Available data:
__________
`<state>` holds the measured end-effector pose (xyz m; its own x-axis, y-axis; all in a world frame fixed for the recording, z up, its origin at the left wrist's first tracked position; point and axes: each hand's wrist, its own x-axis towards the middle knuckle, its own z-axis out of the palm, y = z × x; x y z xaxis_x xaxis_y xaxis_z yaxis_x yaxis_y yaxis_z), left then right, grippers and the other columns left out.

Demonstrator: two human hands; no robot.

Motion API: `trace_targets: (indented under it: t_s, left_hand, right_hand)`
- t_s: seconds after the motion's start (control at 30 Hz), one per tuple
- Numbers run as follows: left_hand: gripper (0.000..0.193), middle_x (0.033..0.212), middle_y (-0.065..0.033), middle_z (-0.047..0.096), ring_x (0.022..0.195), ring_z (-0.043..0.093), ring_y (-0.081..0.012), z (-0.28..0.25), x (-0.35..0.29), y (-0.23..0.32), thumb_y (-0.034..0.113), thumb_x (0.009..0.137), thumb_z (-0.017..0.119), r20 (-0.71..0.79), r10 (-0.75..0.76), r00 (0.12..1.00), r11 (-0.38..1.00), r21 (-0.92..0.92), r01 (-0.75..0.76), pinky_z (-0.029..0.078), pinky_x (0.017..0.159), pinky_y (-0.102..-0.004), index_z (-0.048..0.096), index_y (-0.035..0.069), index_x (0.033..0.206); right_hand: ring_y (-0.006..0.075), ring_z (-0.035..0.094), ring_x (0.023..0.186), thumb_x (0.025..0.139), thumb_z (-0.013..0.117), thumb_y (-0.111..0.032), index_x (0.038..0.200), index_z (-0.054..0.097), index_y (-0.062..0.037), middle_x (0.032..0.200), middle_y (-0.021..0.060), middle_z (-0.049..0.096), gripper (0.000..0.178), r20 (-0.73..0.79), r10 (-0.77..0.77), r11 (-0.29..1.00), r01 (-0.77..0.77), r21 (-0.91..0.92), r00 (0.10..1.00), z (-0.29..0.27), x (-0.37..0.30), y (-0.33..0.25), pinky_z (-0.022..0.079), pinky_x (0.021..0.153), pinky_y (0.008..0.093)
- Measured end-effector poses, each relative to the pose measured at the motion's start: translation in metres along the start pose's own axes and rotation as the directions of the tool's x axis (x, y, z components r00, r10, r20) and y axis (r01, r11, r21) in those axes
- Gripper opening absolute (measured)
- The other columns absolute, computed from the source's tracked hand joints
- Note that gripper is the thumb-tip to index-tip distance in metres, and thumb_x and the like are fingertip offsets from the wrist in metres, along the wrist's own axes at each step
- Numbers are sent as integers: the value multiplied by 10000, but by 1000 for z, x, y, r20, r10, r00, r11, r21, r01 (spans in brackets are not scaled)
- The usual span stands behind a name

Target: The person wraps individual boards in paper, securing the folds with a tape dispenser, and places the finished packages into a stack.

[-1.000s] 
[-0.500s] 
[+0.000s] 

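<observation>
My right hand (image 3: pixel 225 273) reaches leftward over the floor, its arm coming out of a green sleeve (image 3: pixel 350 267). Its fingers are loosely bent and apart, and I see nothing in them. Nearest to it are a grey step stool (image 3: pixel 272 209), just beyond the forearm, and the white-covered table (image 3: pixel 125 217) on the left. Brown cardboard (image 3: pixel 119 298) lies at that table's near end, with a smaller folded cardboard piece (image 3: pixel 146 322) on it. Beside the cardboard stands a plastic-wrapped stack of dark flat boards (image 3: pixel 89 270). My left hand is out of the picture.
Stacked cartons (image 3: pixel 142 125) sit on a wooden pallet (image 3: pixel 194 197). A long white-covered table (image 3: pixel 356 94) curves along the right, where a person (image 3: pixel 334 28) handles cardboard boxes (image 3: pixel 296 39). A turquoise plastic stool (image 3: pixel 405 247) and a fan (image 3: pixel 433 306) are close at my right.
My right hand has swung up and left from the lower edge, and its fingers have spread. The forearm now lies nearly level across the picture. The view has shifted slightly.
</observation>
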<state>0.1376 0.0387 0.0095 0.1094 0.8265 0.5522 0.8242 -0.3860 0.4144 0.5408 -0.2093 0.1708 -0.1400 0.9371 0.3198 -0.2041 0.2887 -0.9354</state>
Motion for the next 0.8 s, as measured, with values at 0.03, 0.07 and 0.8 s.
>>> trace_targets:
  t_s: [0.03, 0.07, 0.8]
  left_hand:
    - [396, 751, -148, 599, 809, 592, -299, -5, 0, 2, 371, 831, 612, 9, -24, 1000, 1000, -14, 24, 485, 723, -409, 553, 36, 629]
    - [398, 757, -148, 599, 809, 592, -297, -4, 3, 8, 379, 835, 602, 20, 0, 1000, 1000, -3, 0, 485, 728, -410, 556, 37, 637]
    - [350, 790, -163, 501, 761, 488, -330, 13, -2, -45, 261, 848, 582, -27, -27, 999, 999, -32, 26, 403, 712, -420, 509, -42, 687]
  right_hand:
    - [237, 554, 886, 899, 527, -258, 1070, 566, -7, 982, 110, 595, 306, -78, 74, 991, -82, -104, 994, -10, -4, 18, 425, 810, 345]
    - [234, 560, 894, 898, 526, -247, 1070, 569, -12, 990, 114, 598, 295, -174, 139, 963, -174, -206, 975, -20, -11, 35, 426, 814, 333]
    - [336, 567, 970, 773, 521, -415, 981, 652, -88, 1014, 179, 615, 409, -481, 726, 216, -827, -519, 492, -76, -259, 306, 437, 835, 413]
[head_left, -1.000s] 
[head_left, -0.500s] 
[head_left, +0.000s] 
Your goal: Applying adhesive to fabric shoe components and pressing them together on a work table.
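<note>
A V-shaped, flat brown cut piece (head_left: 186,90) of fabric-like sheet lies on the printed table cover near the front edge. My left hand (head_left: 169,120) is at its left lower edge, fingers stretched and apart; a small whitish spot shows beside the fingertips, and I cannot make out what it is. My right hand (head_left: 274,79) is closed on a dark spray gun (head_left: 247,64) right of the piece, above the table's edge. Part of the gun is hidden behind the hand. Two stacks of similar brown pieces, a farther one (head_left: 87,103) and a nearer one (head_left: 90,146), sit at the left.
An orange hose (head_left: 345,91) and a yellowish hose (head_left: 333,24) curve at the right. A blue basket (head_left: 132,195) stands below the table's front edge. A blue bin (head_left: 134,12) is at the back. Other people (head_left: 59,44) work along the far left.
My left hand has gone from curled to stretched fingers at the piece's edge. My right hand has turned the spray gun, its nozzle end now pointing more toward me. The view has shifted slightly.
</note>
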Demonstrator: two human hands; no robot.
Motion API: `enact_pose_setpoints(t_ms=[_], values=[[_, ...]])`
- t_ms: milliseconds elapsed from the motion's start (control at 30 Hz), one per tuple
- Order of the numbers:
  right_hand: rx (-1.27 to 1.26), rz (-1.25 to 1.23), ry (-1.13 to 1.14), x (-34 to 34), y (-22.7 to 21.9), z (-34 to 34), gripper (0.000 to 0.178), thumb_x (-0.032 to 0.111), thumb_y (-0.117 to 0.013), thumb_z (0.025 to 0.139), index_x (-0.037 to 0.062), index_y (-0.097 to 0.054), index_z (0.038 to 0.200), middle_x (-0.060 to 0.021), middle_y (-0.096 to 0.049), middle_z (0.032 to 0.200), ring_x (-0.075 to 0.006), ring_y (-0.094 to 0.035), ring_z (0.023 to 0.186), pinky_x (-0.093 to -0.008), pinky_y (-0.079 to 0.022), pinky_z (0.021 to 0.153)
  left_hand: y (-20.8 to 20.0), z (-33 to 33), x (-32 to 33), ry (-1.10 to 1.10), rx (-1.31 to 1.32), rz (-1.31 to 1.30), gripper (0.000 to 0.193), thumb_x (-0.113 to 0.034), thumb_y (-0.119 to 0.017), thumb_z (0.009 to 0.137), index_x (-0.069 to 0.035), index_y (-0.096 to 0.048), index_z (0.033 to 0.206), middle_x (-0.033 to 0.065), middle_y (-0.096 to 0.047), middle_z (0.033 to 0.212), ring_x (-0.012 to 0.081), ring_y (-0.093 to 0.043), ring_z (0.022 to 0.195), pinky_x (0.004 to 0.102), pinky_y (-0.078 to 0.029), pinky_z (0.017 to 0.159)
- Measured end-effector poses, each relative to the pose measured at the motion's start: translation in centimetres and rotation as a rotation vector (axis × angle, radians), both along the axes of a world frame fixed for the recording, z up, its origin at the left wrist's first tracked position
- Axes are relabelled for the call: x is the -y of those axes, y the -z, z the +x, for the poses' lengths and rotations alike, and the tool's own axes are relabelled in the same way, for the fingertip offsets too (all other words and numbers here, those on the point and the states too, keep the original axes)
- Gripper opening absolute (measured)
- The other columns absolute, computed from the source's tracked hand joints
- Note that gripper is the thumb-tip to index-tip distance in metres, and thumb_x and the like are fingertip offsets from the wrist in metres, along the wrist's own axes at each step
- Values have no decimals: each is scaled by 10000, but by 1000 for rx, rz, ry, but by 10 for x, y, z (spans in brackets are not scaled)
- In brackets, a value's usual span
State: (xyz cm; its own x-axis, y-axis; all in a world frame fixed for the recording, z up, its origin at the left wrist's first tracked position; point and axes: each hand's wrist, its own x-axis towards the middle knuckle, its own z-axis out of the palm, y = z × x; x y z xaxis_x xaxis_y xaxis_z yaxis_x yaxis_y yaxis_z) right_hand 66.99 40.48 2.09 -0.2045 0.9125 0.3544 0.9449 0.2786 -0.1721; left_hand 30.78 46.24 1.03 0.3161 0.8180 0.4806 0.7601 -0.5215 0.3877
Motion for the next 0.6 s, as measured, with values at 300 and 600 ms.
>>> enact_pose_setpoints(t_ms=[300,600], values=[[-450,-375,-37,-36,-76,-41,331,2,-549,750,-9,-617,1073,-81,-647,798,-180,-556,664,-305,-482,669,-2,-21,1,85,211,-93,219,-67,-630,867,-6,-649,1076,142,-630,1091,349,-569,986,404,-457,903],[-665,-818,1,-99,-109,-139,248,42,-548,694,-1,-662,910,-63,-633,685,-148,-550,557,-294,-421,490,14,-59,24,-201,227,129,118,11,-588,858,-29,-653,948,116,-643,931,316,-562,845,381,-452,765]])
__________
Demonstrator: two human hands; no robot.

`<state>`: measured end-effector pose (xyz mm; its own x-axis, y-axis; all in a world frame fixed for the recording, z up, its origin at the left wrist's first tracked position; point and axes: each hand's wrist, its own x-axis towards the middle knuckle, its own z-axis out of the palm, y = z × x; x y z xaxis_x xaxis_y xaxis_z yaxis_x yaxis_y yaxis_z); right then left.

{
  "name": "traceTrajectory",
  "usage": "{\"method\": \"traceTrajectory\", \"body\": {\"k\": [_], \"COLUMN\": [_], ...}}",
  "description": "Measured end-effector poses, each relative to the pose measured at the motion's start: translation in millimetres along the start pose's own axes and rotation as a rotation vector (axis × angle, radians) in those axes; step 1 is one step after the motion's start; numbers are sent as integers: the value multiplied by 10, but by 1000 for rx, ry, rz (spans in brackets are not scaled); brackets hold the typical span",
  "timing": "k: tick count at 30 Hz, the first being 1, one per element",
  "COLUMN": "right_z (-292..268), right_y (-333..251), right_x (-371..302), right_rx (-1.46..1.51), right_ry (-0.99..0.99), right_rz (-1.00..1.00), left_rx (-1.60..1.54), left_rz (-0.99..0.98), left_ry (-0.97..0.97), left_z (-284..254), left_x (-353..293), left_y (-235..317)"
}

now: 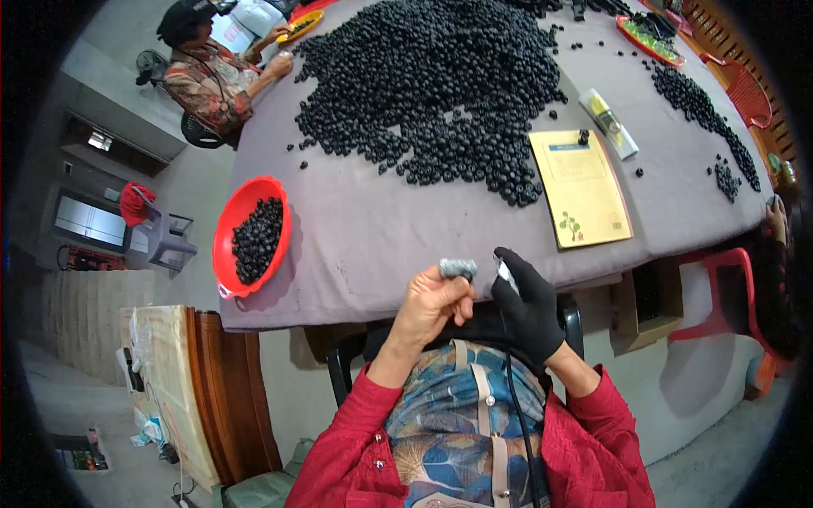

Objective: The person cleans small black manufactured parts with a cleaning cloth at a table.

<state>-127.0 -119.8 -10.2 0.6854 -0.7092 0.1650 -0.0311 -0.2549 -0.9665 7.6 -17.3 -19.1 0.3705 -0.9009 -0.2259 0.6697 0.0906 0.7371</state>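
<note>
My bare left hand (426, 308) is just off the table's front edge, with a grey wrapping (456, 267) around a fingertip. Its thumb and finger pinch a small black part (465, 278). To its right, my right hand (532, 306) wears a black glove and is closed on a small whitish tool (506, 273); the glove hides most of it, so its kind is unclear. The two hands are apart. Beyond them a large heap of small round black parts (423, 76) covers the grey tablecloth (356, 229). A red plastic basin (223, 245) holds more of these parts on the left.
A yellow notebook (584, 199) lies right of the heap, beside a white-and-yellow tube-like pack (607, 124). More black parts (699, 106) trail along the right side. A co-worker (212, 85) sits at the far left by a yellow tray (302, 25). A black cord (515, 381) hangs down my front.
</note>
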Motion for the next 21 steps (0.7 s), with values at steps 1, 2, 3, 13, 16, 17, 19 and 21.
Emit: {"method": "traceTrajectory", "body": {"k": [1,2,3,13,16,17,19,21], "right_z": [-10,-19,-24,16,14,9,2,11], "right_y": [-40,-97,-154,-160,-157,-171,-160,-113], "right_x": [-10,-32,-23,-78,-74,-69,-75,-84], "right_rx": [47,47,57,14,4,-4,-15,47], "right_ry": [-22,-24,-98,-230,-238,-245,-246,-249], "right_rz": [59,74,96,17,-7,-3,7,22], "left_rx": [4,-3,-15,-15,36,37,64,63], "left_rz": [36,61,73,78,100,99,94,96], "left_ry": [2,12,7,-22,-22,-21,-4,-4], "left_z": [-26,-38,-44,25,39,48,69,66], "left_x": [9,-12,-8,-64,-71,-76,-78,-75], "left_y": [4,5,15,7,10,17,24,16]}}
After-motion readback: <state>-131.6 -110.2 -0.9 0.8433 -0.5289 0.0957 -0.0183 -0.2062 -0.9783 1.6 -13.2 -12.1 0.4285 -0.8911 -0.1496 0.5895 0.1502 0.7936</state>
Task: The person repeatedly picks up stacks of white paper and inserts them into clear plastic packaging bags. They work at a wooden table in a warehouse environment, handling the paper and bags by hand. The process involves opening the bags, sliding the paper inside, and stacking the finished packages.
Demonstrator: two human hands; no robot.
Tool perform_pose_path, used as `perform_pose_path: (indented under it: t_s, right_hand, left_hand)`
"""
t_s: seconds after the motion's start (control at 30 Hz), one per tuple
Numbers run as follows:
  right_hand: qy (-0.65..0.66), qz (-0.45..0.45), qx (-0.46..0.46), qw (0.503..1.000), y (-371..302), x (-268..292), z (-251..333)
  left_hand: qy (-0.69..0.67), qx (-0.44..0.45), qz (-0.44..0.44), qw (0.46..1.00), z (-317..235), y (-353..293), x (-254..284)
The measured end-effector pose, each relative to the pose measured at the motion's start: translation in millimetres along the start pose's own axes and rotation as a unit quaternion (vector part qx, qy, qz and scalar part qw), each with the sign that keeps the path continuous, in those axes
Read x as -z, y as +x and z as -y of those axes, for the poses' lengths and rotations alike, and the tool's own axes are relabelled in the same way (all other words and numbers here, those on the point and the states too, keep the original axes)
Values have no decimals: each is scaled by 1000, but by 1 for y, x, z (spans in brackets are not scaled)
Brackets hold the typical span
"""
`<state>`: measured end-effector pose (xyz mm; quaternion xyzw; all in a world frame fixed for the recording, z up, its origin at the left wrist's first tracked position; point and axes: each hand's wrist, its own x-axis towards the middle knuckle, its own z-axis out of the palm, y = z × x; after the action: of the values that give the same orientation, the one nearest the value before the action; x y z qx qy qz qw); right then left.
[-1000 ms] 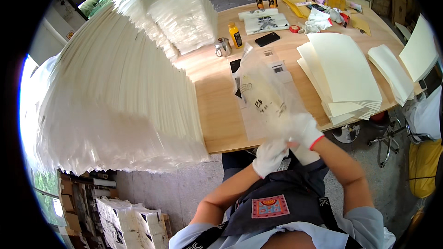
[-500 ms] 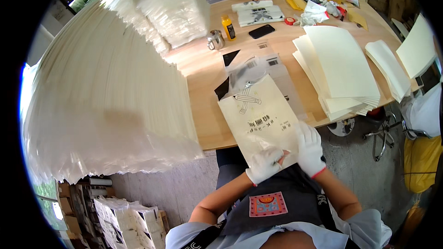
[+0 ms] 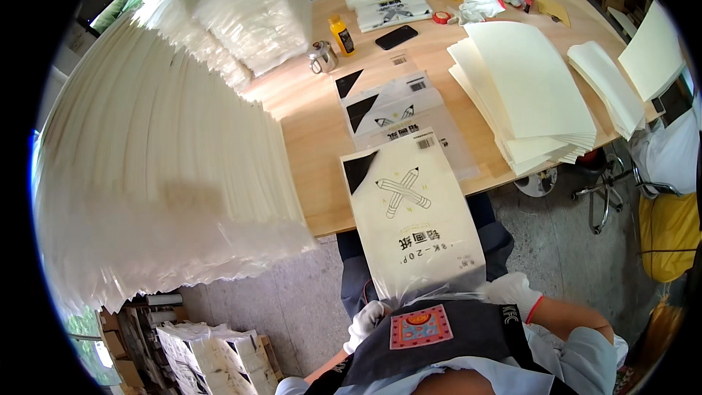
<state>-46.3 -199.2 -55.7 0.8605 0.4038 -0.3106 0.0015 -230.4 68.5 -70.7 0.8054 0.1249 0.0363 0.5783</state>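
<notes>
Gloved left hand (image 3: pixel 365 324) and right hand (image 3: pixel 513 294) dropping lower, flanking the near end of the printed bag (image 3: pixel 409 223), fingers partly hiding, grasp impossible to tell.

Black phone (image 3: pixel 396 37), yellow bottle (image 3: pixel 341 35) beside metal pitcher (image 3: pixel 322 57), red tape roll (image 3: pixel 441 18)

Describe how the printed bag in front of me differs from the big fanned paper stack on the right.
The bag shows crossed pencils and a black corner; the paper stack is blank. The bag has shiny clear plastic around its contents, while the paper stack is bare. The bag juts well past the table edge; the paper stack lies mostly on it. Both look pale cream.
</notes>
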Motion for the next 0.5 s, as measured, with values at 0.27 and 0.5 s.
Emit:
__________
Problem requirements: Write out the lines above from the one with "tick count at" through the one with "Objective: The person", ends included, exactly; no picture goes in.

Solution to this problem:
  "timing": "k: tick count at 30 Hz, the first being 1, one per element",
  "COLUMN": "right_z (-292..268), right_y (-333..251), right_x (-371..302), right_rx (-1.46..1.51), right_ry (-0.99..0.99), right_rz (-1.00..1.00), left_rx (-1.60..1.54), left_rz (-0.99..0.98), left_ry (-0.97..0.97), left_z (-284..254), left_x (-353..293), left_y (-235..317)"
}

now: 

Objective: The person cleans small black manufactured parts with a cleaning cloth at a table.

No further output is expected.